Soon, however, I will have no choice but to be fearless in person.

In response to my post describing my experience of being named a BlogHer 2012 Voices of the Year Honoree, I was offered, via a Twitter direct message, a BlogHer ’12 pass from a blogger who cannot attend the conference.

I did not say “Yes” right away because although I was thrilled, I was also confused and afraid. 

I came up with excuses to say, “No,” and I had some good ones—accommodations in New York City are expensive and traveling to New York City is expensive.

Then I received an email from a blogger who lives close to New York City.  She offered me her couch.

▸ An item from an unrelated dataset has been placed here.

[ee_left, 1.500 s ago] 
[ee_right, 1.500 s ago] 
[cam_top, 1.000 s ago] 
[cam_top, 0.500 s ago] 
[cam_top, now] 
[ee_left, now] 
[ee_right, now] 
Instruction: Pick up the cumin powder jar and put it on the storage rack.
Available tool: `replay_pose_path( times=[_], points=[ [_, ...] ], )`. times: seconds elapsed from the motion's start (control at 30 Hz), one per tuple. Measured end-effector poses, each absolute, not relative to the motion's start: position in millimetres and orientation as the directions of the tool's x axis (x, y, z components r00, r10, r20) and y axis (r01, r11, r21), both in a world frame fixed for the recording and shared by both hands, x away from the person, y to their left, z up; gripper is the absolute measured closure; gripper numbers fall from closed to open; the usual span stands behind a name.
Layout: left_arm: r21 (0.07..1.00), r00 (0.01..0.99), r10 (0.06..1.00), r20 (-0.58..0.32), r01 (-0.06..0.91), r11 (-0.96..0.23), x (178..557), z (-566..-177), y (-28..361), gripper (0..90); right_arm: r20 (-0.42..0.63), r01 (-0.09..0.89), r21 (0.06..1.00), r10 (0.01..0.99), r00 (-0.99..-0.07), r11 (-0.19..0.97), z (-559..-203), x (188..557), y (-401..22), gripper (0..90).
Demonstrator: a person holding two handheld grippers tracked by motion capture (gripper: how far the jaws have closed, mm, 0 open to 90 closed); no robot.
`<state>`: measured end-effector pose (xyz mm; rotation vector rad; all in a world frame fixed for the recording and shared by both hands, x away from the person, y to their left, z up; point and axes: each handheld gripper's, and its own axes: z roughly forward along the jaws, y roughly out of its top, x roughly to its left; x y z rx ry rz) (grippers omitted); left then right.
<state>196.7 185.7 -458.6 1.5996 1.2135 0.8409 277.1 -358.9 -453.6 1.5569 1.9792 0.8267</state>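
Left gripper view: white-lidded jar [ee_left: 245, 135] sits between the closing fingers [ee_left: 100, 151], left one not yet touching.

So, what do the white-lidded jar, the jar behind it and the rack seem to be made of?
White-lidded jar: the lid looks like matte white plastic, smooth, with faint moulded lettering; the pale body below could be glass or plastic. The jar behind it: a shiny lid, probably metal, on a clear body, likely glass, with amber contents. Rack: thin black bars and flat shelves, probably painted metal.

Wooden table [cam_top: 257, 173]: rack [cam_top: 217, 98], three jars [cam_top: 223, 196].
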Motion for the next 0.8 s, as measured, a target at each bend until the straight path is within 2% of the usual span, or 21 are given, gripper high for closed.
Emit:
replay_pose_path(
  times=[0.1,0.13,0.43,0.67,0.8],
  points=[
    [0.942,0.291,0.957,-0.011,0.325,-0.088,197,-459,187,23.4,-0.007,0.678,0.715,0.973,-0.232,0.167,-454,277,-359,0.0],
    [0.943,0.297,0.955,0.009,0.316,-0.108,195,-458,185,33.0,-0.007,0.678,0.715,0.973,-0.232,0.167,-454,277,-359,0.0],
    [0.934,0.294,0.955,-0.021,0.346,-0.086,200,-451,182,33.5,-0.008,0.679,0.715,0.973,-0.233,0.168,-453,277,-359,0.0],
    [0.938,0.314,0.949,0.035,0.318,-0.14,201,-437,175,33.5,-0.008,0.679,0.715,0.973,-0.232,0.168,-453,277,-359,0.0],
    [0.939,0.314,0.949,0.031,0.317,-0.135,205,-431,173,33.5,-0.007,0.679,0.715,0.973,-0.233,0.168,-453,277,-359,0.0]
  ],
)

The one last excuse, the cost of travel, became irrelevant because I do own a car.  

No reason to say "No."

But I still wanted to.

Then I engaged in a fearless self-examination of the inexplicable fear driving me to shy away from these kind, self-less offers.  I was lead back to PTSD:

For them, the excitement of success feels uncomfortably close to the feeling of arousal they experienced when subjected to a traumatic event or multiple events . . . People who have experienced trauma may associate the excitement of success with the same physiological reactions as trauma . . . And many of us-especially if we've been subject to verbal abuse-have been told we were losers our whole lives, in one way or another. We have internalized that feedback and feel that we don't deserve success. (Susanne Babbel, Ph.D., M.F.T.)

I said “Yes,” to both offers.

I won’t let it have me.

It’s had me too long.

I’m still afraid.  I’m still confused. 


I’m willing to be true to Sperk’s tagline and be fearless.  In person.  For real.

Thank you, Ashley Taylor (A Dose of Reality), for offering me your BlogHer '12 pass.

Thank you, Stacey Gill  (Stacy Gill Ink), for offering your couch.

I accept with gratitude for you both and for my readers.  I accept with gratitude in honor of my truth.